ECLI:NL:HR:2020:423
Hoge Raad
- Cassatie
- Rechtspraak.nl
Niet-ontvankelijkheid van het beroep in cassatie wegens niet tijdige betaling van griffierecht
In deze zaak heeft de Hoge Raad op 13 maart 2020 uitspraak gedaan in het beroep in cassatie van [X] te [Z] tegen het College van Burgemeester en Wethouders van de Gemeente Eindhoven. Het beroep in cassatie was gericht tegen een uitspraak van het Gerechtshof 's-Hertogenbosch van 30 augustus 2019, waarin een naheffingsaanslag in de parkeerbelasting aan belanghebbende was opgelegd.
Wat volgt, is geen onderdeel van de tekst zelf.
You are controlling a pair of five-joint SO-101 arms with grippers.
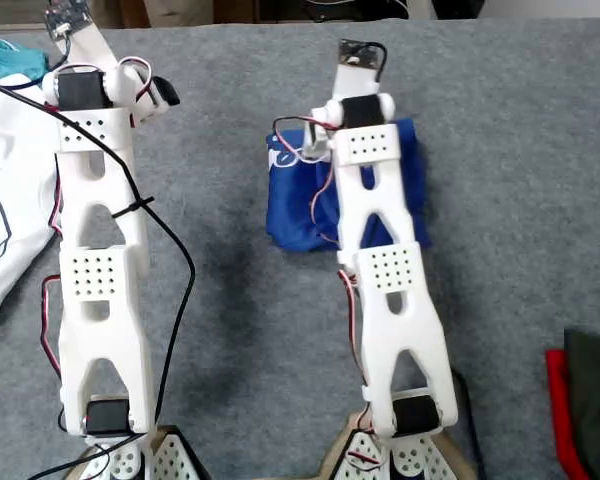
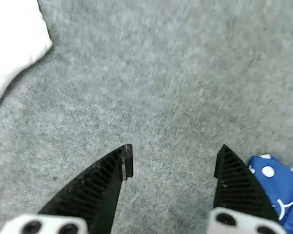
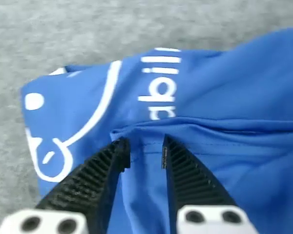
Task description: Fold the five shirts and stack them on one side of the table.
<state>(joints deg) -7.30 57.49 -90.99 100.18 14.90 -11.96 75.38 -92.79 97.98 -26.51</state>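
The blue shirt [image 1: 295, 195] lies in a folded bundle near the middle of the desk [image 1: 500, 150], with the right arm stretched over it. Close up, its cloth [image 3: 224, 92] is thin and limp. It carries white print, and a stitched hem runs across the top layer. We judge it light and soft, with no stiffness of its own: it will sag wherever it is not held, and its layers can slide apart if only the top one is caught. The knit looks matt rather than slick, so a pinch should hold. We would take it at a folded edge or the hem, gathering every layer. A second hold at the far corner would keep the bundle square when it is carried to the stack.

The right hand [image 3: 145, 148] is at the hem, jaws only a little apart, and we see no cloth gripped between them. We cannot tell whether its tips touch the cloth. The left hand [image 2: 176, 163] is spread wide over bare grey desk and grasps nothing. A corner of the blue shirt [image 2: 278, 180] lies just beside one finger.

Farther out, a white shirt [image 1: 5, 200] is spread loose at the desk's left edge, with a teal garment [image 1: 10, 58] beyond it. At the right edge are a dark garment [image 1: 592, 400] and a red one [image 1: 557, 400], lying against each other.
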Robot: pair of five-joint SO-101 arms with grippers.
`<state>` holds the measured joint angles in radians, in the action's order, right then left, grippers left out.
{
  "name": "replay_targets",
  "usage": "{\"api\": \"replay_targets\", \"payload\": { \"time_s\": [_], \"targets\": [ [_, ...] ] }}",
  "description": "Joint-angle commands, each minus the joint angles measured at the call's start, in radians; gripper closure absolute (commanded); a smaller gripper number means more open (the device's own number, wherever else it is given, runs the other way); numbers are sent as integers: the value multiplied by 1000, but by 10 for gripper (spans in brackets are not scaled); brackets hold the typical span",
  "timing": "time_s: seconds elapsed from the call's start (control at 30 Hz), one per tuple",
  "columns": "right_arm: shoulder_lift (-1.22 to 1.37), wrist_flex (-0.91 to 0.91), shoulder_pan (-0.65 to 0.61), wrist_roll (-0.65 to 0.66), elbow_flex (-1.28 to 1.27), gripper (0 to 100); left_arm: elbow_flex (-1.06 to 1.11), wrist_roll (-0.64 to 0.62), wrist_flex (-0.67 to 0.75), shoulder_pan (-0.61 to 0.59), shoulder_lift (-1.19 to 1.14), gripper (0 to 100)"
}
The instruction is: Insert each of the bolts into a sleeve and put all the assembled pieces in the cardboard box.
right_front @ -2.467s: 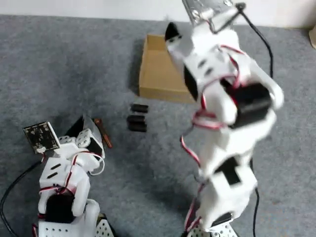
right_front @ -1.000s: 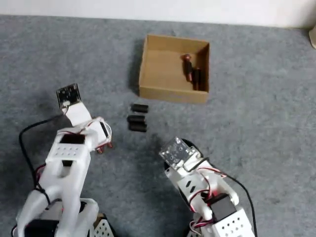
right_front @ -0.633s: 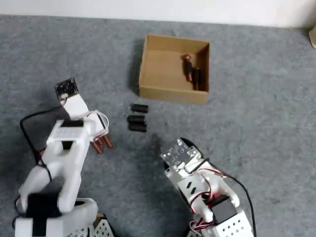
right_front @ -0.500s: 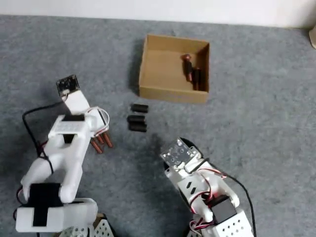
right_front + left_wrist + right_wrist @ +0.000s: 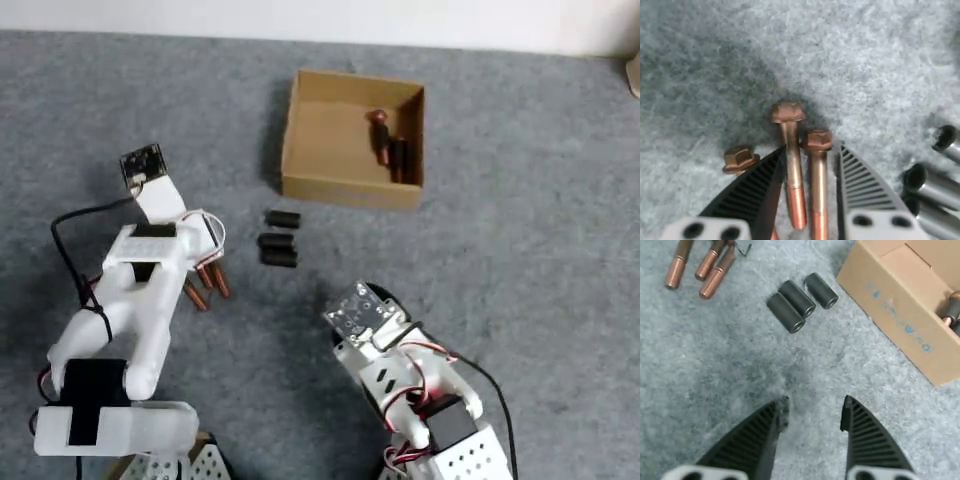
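1. Print in faint blue runs along the outer wall of the cardboard box (image 5: 895,315), and we cannot read it. We find no other writing on the parts.
2. We see the box (image 5: 345,190) as plain brown card, square and open-topped, at the far side of the grey, felt-like carpet (image 5: 520,230).
3. Inside the box, against its right-hand wall, lies one assembled piece (image 5: 392,145). It is a copper-coloured bolt whose shank sits in a black sleeve.
4. We count three loose sleeves (image 5: 278,240) on the carpet just in front of the box. They are short, matt black tubes with hollow ends, lying side by side.
5. Three loose bolts (image 5: 792,165) lie close together on the carpet to the left of the sleeves. They are shiny copper, with flanged hexagonal heads and threaded ends.
6. The left gripper (image 5: 810,147) is low over the bolts. Its black ribbed fingers (image 5: 760,195) are spread apart, with two bolt shanks lying between them and the third bolt outside.
7. The right gripper (image 5: 814,407) hangs over bare carpet, nearer its arm's base than the sleeves. Its ribbed fingers (image 5: 860,440) are parted and hold nothing.
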<state>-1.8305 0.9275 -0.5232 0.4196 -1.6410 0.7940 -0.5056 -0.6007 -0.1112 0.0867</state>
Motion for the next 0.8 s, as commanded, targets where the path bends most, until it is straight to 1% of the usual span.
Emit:
{"api": "replay_targets", "payload": {
  "time_s": [0.0,0.1,0.17,0.23,0.47,0.77],
  "targets": [
    [-5,-24,12,-11,2,836,-35,0,-66,68,88,849],
    [-5,-24,12,-11,2,836,-30,0,-114,125,154,849],
    [-5,-24,12,-11,1,836,-28,2,-137,140,180,849],
    [-5,-24,12,-11,1,836,-28,2,-137,137,176,849],
    [-5,-24,12,-11,1,836,-38,2,-135,62,82,849],
    [-5,-25,12,-11,-13,836,-38,3,-135,56,38,849]
  ]
}}
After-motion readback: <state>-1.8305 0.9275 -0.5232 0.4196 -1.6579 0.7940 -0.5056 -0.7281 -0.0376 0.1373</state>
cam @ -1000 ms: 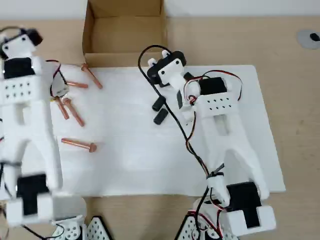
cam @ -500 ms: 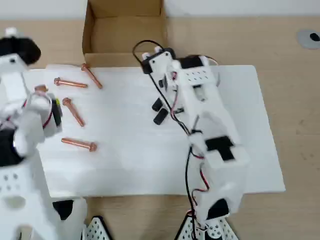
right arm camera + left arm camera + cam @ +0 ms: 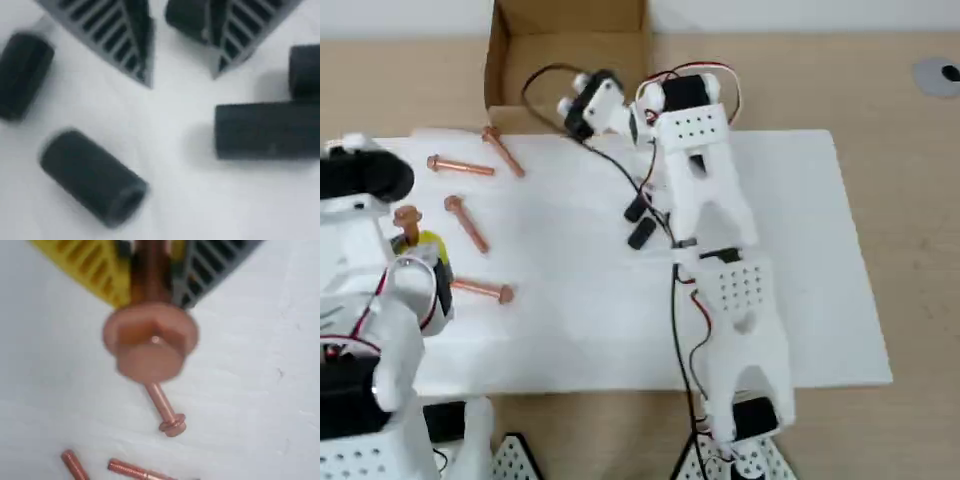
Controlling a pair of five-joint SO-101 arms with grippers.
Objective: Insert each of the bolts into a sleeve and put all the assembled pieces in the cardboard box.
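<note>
Judging from how things lie, the task is barely begun. The box (image 3: 497, 70) stands at 12 o'clock on the surface (image 3: 900, 180), its inside looks bare, and no bolt sits in a sleeve.

The left pincer (image 3: 150, 299) is clenched on the shank of one bolt (image 3: 152, 342), whose head hangs clear above the mat (image 3: 570, 330). In the high view this pair is at the mat's 9 o'clock edge. Four loose bolts (image 3: 460, 166) lie flat on the mat between 9 and 11 o'clock, apart from one another and well apart from the sleeves.

The right pincer (image 3: 181, 76) is released, spread wide over the mat near its middle. Four sleeves (image 3: 92, 177) lie on their sides around it. A fifth sleeve (image 3: 187, 20) rests farther in between its two sides, against one of them. A strip of mat shows beside that sleeve, so it does not look clamped.

That makes five bolts and five sleeves in view, none joined. Nearly everything is left to do. The held bolt has to meet a sleeve, which the right pincer has yet to grip. The other four pairs need the same treatment, and every assembled piece must go into the box at 12 o'clock.
</note>
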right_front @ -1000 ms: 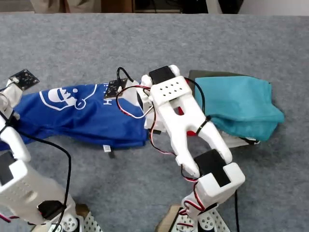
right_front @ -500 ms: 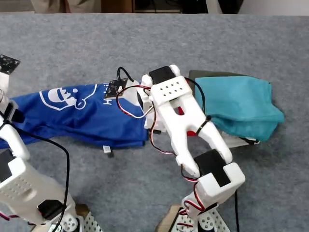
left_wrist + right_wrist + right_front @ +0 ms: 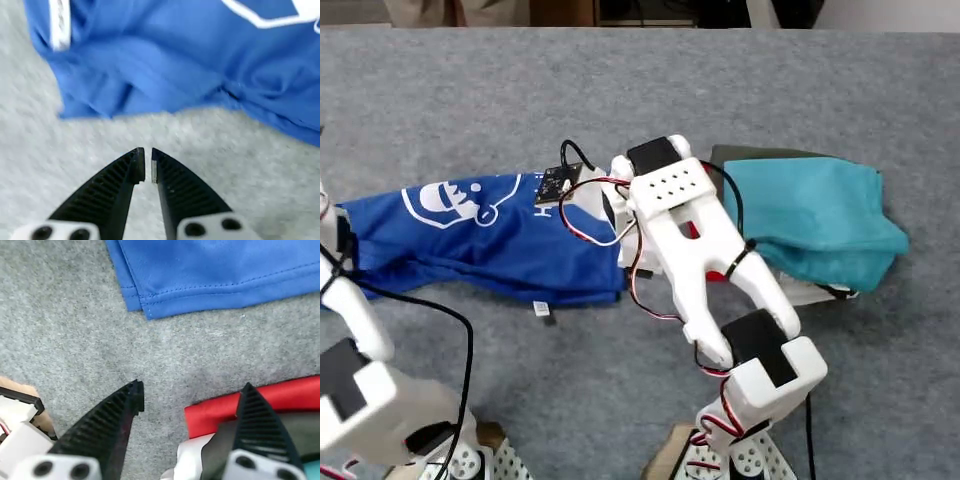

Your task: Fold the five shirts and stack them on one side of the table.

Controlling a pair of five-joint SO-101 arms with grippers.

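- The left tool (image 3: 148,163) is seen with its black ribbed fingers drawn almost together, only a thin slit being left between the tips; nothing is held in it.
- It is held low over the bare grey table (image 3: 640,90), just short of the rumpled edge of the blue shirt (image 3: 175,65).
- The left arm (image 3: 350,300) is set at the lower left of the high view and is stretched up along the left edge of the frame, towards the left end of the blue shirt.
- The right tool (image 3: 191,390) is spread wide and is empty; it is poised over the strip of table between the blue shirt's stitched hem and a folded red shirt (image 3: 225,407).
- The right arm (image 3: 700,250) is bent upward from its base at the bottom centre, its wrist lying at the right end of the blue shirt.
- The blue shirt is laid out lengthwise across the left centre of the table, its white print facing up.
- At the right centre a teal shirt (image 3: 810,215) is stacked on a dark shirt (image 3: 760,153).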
De Hoge Raad heeft de ontvankelijkheid van het beroep in cassatie beoordeeld en vastgesteld dat belanghebbende niet tijdig het verschuldigde griffierecht heeft betaald. De griffier van de Hoge Raad had belanghebbende op 24 december 2019 gewezen op de verplichting tot betaling van het griffierecht en een termijn van vier weken gesteld. Ondanks deze waarschuwing is het griffierecht niet voldaan. De gemachtigde van belanghebbende heeft in een brief van 1 februari 2020 geen overtuigende redenen aangevoerd waarom het griffierecht niet tijdig was betaald. Hierdoor concludeerde de Hoge Raad dat belanghebbende in verzuim was en dat het beroep in cassatie op grond van artikel 8:41, lid 6, van de Algemene wet bestuursrecht (Awb) niet-ontvankelijk moest worden verklaard. De Hoge Raad heeft geen aanleiding gezien om een veroordeling in de proceskosten uit te spreken. Het arrest is gewezen door de raadsheer J. Wortel als voorzitter, en de raadsheren A.F.M.Q. Beukers-van Dooren en P.A.G.M. Cools, en is openbaar uitgesproken op 13 maart 2020.